"Ah, não há saudades mais dolorosas do que as das coisas que nunca
foram!"
Apesar
de muitos acharem que a palavra saudade é exclusiva da língua portuguesa, não é
verdade. A diferença, quando falamos em saudade, é
que, na língua portuguesa, a palavra ganhou outros sentidos relacionados à
nostalgia. Entendemos a saudade como um sentimento
nostálgico que vai além do lar. Podemos ter saudade de pessoas, animais,
épocas, lugares, relacionamentos, gostos, cheiros etc. Por isto, costumamos dizer que ‘Saudade’ é uma
palavra apenas nossa difícil de explicar exatamente a um estrangeiro, algo
nostálgica, associada a lembranças de um passado feliz ou de alguém que nos marcou
profundamente.
É algo muito forte, capaz de
modificar os nossos planos, que mexe com os nossos sentimentos podendo influenciar
as opções que tomamos ao longo da nossa vida.
A história que vou partilhar hoje é um bom
exemplo desse sentimento. No final da década de setenta, eu sei, já tem um
tempinho, dois jovens militantes operários que abara de sair do SENAI, de
Salvador, encantados com as greves do ABC, partiram para São Paulo à procura de
melhores condições de trabalho.
Um deles teve uma excelente
adaptação, conseguindo um bom emprego na Volkswagen do Brasil, integrando-se no meio sindical e operário sem
problemas, progredindo na carreira, como não era possível na Bahia.

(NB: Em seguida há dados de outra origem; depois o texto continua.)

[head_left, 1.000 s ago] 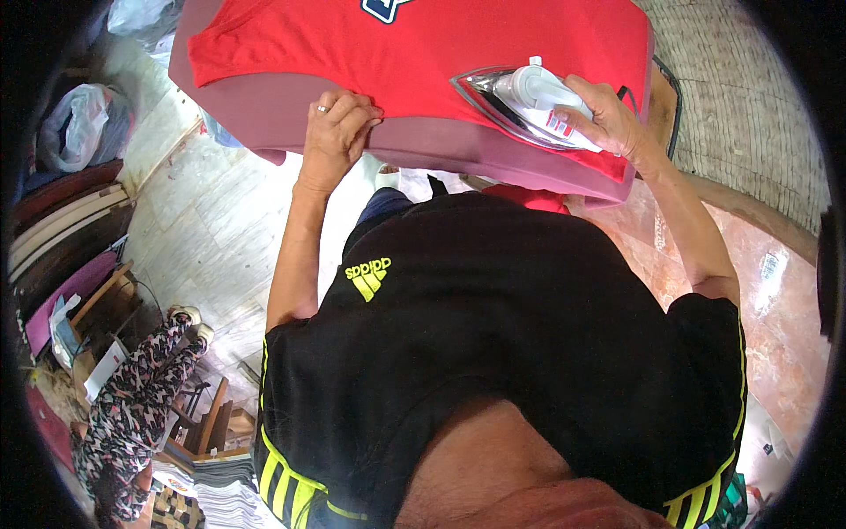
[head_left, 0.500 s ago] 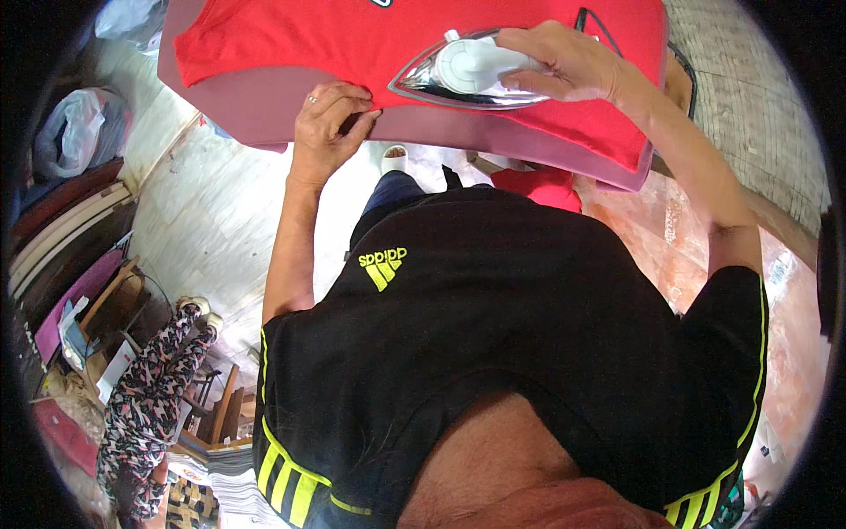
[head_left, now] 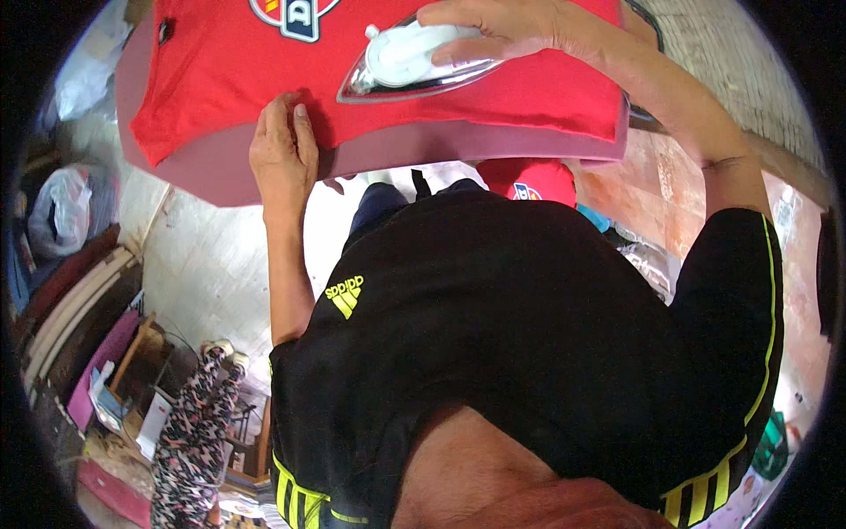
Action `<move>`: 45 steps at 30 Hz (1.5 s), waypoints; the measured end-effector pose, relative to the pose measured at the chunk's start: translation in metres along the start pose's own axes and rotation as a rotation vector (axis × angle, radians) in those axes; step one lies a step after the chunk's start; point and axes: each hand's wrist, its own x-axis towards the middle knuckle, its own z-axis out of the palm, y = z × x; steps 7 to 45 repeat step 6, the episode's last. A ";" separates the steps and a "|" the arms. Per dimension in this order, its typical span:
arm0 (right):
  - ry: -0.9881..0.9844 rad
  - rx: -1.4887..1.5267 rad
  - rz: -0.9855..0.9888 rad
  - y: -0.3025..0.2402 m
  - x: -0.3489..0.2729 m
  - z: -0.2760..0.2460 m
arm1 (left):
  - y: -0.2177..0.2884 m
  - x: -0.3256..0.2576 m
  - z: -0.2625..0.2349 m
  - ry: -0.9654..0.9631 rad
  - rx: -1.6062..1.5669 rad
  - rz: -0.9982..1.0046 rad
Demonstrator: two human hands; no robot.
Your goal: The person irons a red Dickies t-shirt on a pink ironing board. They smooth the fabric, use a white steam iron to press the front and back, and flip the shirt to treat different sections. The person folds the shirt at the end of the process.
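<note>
A red garment with a printed emblem lies spread over the purple-pink ironing board. My right hand is wrapped round the handle of a white iron with a shiny metal base. The iron rests on the red cloth, its pointed tip toward the left. My left hand lies with fingers stretched out on the garment's near edge, left of the iron's tip. Its fingertips touch the cloth, and nothing shows in its grip.
Below the board's near edge is a red cloth bundle. A person in patterned trousers is at the lower left, beside stacked boards and boxes. Plastic bags are at the far left. A dark cord or frame shows at the board's right end.
My left hand's fingers have gone from pinching the cloth edge to lying stretched out. My right hand still holds the iron. The view has shifted, showing more of the emblem.
</note>
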 end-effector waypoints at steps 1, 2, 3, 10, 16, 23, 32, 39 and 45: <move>0.000 -0.001 0.113 0.001 -0.011 -0.003 | 0.006 0.005 0.000 -0.027 0.119 0.018; 0.040 0.038 0.183 0.000 -0.024 -0.004 | 0.012 0.010 0.001 -0.054 0.238 0.040; 0.081 0.076 0.255 -0.002 -0.039 -0.003 | 0.018 0.014 0.005 -0.064 0.274 0.094; 0.177 0.100 0.347 0.016 -0.093 0.016 | 0.041 0.020 0.024 -0.092 0.337 0.218; 0.177 0.100 0.347 0.016 -0.093 0.016 | 0.041 0.020 0.024 -0.092 0.337 0.218; 0.177 0.100 0.347 0.016 -0.093 0.016 | 0.041 0.020 0.024 -0.092 0.337 0.218; 0.177 0.100 0.347 0.016 -0.093 0.016 | 0.041 0.020 0.024 -0.092 0.337 0.218; 0.177 0.100 0.347 0.016 -0.093 0.016 | 0.041 0.020 0.024 -0.092 0.337 0.218; 0.177 0.100 0.347 0.016 -0.093 0.016 | 0.041 0.020 0.024 -0.092 0.337 0.218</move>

Bem cedo
ficou fascinado com as novas tecnologias e com a forma de trabalhar dos alemães
– e por lá foi ficando, sem vontade de regressar a Bahia.
O outro, pelo contrário, teve
mais dificuldades. Dia após dia ia sentindo a falta de tudo, daquilo que aqui
deixara, da sua terrinha, das suas raízes, da família, dos amigos e do seu estilo
de vida da sua, baianidade nagô.
Esta nostalgia foi aumentando
sempre, de tal modo que, numa das praças de São Bernardo – que tinha de atravessar
a pé a caminho da fabrica – lembrou-se de casa e da mãe! A tristeza apoderou-se
dele, o trabalho não compensava e o desânimo obrigou-o a regressar.
Dito de outra forma, no
primeiro caso prevaleceu à razão, no segundo foi à saudade que falou mais alto.

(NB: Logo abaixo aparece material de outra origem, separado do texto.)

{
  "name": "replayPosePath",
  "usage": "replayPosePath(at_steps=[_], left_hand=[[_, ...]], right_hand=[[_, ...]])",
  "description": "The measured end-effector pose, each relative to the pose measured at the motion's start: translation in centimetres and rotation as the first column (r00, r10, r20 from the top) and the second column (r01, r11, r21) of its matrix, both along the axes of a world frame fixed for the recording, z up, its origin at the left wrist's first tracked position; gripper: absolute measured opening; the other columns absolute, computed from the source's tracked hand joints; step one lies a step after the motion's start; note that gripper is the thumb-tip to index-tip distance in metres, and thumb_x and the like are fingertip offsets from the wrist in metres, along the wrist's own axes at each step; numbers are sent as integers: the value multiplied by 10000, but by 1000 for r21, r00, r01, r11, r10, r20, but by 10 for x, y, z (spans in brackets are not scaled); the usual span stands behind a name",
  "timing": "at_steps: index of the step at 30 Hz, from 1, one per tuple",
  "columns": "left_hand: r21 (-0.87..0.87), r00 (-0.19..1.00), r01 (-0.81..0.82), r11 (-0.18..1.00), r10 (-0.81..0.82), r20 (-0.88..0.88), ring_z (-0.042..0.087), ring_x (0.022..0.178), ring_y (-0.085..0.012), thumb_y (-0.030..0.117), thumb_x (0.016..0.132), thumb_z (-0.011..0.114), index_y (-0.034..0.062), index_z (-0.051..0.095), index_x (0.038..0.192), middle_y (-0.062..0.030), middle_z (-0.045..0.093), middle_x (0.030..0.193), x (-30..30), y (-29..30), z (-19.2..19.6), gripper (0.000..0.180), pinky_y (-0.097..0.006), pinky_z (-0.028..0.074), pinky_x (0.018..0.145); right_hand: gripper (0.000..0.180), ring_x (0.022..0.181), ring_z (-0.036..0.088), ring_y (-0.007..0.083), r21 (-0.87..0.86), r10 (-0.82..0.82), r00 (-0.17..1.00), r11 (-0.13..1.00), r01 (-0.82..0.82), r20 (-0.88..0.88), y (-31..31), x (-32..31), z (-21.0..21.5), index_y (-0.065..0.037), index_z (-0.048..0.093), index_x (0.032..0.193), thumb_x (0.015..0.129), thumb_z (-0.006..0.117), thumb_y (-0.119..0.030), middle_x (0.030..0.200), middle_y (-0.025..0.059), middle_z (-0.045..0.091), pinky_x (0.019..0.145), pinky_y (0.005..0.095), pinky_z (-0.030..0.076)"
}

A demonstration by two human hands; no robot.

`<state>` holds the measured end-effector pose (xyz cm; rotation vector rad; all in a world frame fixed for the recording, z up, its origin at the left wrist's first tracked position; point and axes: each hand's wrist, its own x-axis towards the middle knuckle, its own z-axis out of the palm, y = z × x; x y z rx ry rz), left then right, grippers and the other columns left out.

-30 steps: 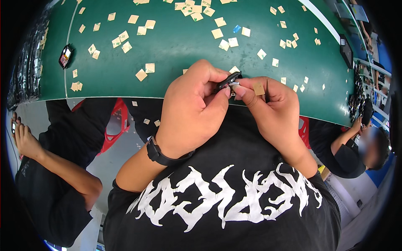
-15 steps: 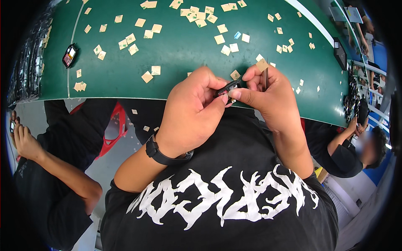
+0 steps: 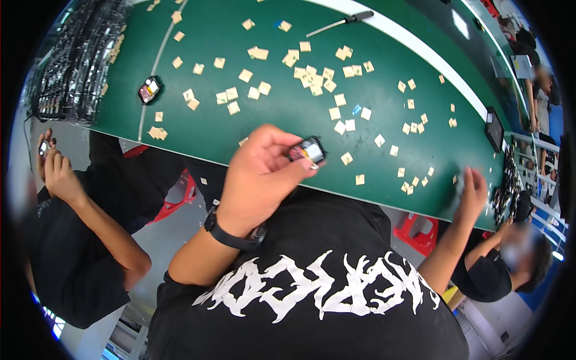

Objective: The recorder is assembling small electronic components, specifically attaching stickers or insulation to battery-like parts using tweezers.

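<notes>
My left hand (image 3: 259, 174) is closed around a small black watch case (image 3: 308, 151), thumb on its lower edge. The open side of the case faces up, with a pale rectangular part and some red and yellow inside. Far to the right, over the table's near edge, my right hand (image 3: 473, 195) is stretched away from the case. Its fingers are blurred, and a pale smear beside them cannot be made out. Another open watch case (image 3: 150, 90) lies on the green table (image 3: 210, 129) at the left.
Many beige paper squares (image 3: 312, 78) are scattered over the table. A screwdriver (image 3: 345, 22) lies at the back. Piled black parts (image 3: 75, 78) stand at the left end, more dark pieces (image 3: 509, 186) at the right, near a black box (image 3: 494, 129). Co-workers sit on both sides.
My right hand has left the watch case and moved far right; the beige square and thin strip seen in it no longer show. The left hand still holds the case. The whole view has shifted.
</notes>
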<state>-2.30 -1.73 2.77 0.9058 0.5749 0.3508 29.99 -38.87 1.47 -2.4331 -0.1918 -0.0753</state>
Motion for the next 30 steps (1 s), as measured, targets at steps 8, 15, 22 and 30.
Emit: replayPosePath(at_steps=[8,15,22,30], left_hand=[[679,766,-471,563,642,-2,665,917,-126,-47,923,671,-33,625,1160,-76,660,1051,-40,107,0,242,-268,564,837],[887,585,-336,317,808,-67,663,861,-85,45,912,716,-35,663,1124,-52,710,967,-65,183,1,233,-227,522,782],[843,582,-222,490,760,-288,673,833,-115,112,923,704,-50,655,1175,-71,723,985,-73,249,-19,304,-216,504,706],[958,395,173,229,875,-280,715,912,-235,304,903,696,-27,688,1173,-154,743,1043,-71,231,-6,427,-335,532,841]], right_hand=[[571,1171,590,407,-651,-54,847,614,446,529,-201,81,-19,14,622,1277,934,663,-442,1239,244,645,989,458,473],[477,1206,578,388,-712,-3,887,596,372,461,-238,117,-19,35,608,1290,995,591,-340,1273,244,624,1006,440,474],[448,1070,650,434,-665,-109,881,615,424,460,-267,129,-25,-15,624,1290,999,554,-349,1191,267,669,888,498,519],[392,1066,652,405,-691,-104,882,583,428,459,-245,137,-10,-86,610,1331,981,553,-254,1204,219,672,887,482,519]])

Nos dias de hoje, não sei se
a história acabaria assim. Os tempos mudaram e a sociedade vai aos poucos impondo
outras regras às quais temos que nos adaptar, com mais ou menos dificuldade.
Esta palavra ‘saudade’, para alguns, pode mesmo não fazer sentido – e aqueles
que ainda a invocam podem ser considerados ‘saudosistas’ por uns e até ‘piegas’
por outros.
A solidariedade deu lugar à
competitividade sem limites e as convicções às conveniências.
A vida resume-se o aqui e
agora – e o que passou a contar é o meu bem-estar, a minha realização
profissional e os meus projetos.
Não me admira que o número de
casamentos tenha caído, enquanto os números de separação sejam cada vez maiores.
Para um jovem, sair de casa e ganhar o mundo é hoje uma coisa natural.
Constituir família não é prioritário – e deixar as suas raízes não tem qualquer
importância. Os jovens de hoje não sabem o que é utopia, se dedicar a militância
e ao partido, estão mais preocupado com o planeta, com o meio ambiente, com as
reciclagens e com a gestão correta dos bens naturais, o que não se via na minha
geração.
Contudo, as boas recordações
não desaparecem, ficam para sempre e devem ser lembradas com a saudade
indestrutível dos momentos felizes da nossa vida.
Saudade continuará a ser a ‘palavra
amarga e doce, estrangulada na garganta, palavra como se fosse, o silêncio que
se canta’. E permanecerá sempre viva nos nossos corações, até ao final dos
tempos. Como diz o poema, português no qual me revejo: ‘Sete letras de
encanto/Sete letras por enquanto/Enquanto a gente for viva’.